Using a subquery as a derived table is an excellent solution to the aggregate-function problem. When you are building an aggregate query, every column must participate in the aggregate function in some way, either as a GROUP BY column or as an aggregate function (sum(), avg(), count(), max(), or min()). This stipulation makes returning additional descriptive information difficult. However, performing the aggregate functions in a subquery and passing the rows found to the outer query as a derived table enables the outer query to then return any columns desired.

For more information about aggregate functions and the group by keyword, see Chapter 12, ‘‘Aggregating Data.’’

The question ‘‘How many of each product have been sold?’’ is easy to answer if only one column from
the Product table is included in the result:

SELECT P.Code, SUM(Quantity) AS QuantitySold
FROM dbo.OrderDetail AS OD
JOIN dbo.Product AS P
ON OD.ProductID = P.ProductID
GROUP BY P.Code
ORDER BY P.Code;

Result:
Code QuantitySold
--------------- ----------------------------------------
1002 47.00
1003 5.00
1004 2.00
1012 5.00
...

The result includes P.Code, but not the name or description. Of course, it’s possible to simply group by every column to be returned, but that’s sloppy. The following query performs the aggregate summation in a subquery that is then joined with the Product table so that every column is available without additional work:

SELECT P.Code,
P.ProductName,
Sales.QuantitySold
FROM dbo.Product AS P
JOIN (SELECT ProductID, SUM(Quantity) AS QuantitySold
FROM dbo.OrderDetail
GROUP BY ProductID) AS Sales
ON P.ProductID = Sales.ProductID
ORDER BY P.Code;


The query is fast and efficient, it provides the required aggregate data, and all the product columns can
be added to the output columns. The result is as follows:

Code ProductName QuantitySold
----------- -------------------- ------------------
1002 Dragon Flight 47.00
1003 Sky Dancer 5.00
1004 Rocket Kite 2.00
1012 Falcon F-16 5.00
...




All, some, and any
Though not as popular as IN, three other options are worth examining when using a subquery in a WHERE clause. Each provides a twist on how items in the subquery are matched with the WHERE clause’s test value.

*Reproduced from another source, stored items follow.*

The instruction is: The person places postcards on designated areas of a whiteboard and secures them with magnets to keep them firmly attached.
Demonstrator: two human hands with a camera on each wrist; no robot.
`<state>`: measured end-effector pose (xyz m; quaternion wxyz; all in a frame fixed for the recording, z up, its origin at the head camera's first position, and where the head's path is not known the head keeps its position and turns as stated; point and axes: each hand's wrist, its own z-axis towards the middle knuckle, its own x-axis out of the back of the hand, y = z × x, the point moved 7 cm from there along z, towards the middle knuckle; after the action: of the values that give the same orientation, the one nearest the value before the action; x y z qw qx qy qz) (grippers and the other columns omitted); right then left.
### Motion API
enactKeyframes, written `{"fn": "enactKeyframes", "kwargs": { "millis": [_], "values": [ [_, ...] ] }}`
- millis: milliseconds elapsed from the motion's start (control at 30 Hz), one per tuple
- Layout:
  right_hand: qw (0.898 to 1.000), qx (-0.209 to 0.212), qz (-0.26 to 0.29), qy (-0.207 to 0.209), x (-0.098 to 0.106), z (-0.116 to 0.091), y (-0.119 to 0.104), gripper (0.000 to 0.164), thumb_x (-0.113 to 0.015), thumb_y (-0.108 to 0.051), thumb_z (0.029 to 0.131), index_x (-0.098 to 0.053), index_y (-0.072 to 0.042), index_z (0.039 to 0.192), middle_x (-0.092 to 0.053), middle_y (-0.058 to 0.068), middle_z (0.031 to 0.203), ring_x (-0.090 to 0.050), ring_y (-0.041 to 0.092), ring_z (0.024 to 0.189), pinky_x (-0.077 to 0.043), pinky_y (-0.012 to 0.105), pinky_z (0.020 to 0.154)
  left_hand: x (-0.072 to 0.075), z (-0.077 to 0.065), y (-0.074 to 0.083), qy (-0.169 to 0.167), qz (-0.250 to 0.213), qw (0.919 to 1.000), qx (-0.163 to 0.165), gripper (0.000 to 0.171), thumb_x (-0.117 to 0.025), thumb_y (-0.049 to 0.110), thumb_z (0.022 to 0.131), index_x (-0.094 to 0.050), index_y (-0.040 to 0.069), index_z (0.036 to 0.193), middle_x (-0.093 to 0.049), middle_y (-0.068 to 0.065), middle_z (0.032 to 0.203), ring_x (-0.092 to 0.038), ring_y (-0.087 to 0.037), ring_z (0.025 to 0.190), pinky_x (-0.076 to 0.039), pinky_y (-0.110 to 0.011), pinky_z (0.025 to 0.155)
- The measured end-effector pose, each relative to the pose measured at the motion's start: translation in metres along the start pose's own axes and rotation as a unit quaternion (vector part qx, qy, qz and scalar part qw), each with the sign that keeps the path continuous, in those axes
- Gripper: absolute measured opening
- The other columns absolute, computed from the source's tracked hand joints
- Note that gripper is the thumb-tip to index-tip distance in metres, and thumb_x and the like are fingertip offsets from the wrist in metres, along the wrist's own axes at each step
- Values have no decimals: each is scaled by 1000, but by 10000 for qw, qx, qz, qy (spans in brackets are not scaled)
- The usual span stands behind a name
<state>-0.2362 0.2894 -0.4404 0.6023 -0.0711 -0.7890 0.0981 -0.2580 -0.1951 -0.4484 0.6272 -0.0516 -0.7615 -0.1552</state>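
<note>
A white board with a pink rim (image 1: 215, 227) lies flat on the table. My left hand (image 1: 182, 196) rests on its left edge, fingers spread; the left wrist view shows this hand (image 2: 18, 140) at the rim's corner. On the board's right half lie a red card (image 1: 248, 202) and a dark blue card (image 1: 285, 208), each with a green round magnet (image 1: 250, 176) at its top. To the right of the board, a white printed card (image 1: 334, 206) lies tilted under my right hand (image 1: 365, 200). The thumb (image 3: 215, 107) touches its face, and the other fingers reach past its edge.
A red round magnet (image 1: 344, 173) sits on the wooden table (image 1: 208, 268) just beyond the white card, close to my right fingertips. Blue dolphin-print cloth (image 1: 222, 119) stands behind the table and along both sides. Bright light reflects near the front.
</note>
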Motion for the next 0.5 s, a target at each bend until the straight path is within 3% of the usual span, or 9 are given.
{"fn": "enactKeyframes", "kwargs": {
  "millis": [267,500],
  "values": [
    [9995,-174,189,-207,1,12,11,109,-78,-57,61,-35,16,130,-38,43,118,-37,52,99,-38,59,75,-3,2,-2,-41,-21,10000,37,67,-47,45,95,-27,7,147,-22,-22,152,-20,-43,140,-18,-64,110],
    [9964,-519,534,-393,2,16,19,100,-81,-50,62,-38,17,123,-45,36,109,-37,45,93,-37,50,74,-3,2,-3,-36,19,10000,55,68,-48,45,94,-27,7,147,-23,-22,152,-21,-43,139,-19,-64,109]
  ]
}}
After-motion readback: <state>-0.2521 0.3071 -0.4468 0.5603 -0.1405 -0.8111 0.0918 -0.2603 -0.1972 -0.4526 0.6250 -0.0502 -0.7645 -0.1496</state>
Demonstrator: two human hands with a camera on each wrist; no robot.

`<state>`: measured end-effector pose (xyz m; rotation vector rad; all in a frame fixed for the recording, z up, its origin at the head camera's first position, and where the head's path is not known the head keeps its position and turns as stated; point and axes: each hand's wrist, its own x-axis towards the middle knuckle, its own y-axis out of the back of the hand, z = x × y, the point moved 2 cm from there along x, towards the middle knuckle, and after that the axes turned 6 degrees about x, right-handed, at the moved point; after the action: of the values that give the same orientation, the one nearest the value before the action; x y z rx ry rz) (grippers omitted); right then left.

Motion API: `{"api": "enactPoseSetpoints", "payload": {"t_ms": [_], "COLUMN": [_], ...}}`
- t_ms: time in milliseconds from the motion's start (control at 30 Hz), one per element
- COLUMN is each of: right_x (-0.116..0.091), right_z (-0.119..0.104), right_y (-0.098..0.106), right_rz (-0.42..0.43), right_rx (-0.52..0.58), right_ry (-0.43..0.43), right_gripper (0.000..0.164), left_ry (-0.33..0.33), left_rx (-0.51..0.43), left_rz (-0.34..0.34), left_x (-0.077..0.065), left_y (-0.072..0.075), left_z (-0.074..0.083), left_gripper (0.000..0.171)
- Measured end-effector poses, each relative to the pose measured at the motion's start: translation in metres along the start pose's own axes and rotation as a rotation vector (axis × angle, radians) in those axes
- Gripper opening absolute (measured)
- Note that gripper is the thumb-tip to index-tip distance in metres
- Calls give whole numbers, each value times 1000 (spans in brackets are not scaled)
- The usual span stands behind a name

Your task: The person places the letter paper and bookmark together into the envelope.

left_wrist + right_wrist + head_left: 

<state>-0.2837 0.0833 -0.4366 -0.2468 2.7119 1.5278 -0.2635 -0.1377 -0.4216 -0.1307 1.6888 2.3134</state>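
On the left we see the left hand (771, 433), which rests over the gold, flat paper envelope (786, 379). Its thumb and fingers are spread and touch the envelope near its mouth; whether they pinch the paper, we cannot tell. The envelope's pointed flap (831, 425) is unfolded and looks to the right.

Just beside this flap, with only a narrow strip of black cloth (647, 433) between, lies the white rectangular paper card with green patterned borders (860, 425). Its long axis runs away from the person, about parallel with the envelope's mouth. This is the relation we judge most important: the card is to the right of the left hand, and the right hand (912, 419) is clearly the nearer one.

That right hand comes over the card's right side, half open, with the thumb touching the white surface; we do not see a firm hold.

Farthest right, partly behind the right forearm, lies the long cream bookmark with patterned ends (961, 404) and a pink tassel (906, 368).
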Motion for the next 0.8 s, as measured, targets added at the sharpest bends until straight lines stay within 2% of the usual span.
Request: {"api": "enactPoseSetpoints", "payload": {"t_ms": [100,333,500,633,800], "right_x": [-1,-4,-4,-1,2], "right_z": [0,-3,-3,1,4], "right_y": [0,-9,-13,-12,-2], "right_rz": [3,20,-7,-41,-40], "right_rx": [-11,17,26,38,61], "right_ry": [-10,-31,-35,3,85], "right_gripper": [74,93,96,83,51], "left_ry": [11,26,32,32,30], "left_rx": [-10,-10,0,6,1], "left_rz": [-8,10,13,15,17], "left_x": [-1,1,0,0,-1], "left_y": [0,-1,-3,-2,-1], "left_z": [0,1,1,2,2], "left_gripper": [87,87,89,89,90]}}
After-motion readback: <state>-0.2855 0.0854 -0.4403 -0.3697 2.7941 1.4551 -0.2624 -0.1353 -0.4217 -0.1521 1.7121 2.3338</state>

ALL must be true for every value.

SOME and ANY, which are equivalent keywords, must be true for some of the values in the subquery.

The next query demonstrates a simple ALL subquery. In this case, select returns true if 1 is less than every value in the subquery:

SELECT ‘True’ as ‘AllTest’
WHERE 1 < ALL
(SELECT a
FROM
(VALUES
(2),
(3),
(5),
(7),
(9)
) AS ValuesTable (a)
);
Result:
AllTest
--------------
True

Be very careful with the ALL condition if the subquery might return a null. A null value in the subquery results will force the ALL to return a false, because it’s impossible to prove that the test is true for every value in the subquery if one of those values is unknown.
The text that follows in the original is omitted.